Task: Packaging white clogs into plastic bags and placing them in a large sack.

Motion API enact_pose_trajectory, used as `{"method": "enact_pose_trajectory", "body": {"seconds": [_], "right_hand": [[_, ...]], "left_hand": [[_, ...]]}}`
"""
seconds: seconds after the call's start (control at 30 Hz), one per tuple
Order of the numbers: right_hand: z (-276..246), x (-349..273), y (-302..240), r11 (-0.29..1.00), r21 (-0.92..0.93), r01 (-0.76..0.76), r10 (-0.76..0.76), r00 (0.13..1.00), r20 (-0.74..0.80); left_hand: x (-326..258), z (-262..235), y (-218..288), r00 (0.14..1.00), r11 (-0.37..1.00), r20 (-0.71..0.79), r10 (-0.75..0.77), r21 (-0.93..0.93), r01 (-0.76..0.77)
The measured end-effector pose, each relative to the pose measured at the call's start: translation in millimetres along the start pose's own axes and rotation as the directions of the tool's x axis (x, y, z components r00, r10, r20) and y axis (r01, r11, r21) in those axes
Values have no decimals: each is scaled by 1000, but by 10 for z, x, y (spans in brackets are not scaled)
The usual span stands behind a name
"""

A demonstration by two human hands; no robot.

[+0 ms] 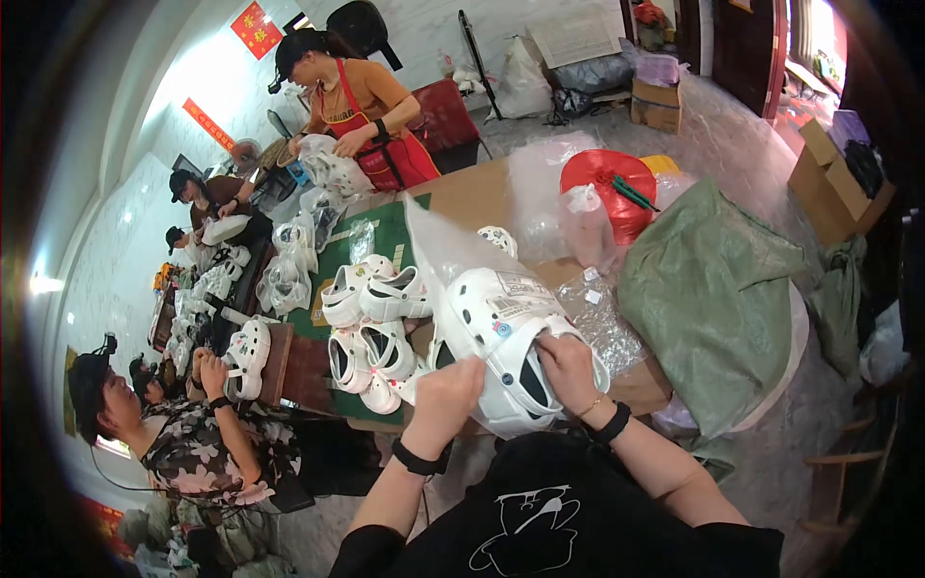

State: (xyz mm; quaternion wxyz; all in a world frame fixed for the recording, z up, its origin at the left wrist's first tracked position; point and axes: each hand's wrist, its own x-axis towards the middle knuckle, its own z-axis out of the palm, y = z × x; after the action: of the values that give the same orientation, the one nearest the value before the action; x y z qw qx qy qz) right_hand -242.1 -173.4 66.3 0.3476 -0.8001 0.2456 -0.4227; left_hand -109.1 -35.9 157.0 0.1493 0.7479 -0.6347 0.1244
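Observation:
A pair of white clogs [472, 297] with small charms and holes is in front of me, toes pointing away. A clear plastic bag [431, 241] with a printed label covers their front part. My left hand [449, 393] is closed in a fist at the near left side of the clogs, apparently on the bag's edge; the exact grip is hidden. My right hand [568, 371] grips the right clog at its opening, its fingertips hidden inside. More white clogs [378, 306] stand in a cluster just left of the pair.
A red roll of plastic twine [609, 188] with green-handled scissors [631, 193] lies at the far right. A green woven sack [708, 289] bulges beside the table's right. Clear plastic packaging [607, 323] lies nearby. Co-workers handle clogs and bags at left and across the table.

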Motion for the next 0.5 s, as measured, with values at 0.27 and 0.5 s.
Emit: {"method": "enact_pose_trajectory", "body": {"seconds": [0.27,0.5], "right_hand": [[44,-42,-43,973,-207,98,-63,984,166],[69,-213,-277,908,-187,376,-294,887,357]], "left_hand": [[-226,167,87,988,928,32,-148,-341,150],[259,281,113,998,992,27,-57,-111,60]]}}
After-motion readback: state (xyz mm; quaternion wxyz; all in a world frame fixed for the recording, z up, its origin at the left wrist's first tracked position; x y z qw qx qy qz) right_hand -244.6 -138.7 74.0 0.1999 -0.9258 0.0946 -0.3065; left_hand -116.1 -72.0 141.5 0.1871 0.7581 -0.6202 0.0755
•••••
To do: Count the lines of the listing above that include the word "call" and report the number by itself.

Response area: 2